Your objective: Among these records, which lines include "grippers"? Copy them out.

[Data excerpts Boundary: Start]

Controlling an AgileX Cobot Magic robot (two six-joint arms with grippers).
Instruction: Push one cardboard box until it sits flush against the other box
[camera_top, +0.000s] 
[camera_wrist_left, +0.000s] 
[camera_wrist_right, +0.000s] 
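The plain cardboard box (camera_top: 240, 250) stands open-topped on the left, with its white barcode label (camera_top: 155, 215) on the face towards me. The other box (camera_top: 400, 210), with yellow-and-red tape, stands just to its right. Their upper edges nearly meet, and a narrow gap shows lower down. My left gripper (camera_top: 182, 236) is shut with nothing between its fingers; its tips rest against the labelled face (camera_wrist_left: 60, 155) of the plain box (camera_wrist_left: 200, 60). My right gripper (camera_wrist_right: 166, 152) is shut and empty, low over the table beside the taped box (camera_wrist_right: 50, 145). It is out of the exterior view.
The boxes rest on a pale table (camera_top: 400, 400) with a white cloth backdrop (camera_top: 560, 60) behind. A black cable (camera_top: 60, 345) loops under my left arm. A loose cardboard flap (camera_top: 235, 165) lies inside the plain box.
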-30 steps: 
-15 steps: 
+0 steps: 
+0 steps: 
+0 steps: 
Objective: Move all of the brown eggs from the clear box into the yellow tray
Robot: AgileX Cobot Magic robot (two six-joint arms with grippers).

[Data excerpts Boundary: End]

Exercise output:
Controlling an AgileX Cobot Magic robot (two six-joint arms with grippers).
Robot: AgileX Cobot Magic robot (two six-joint arms with grippers).

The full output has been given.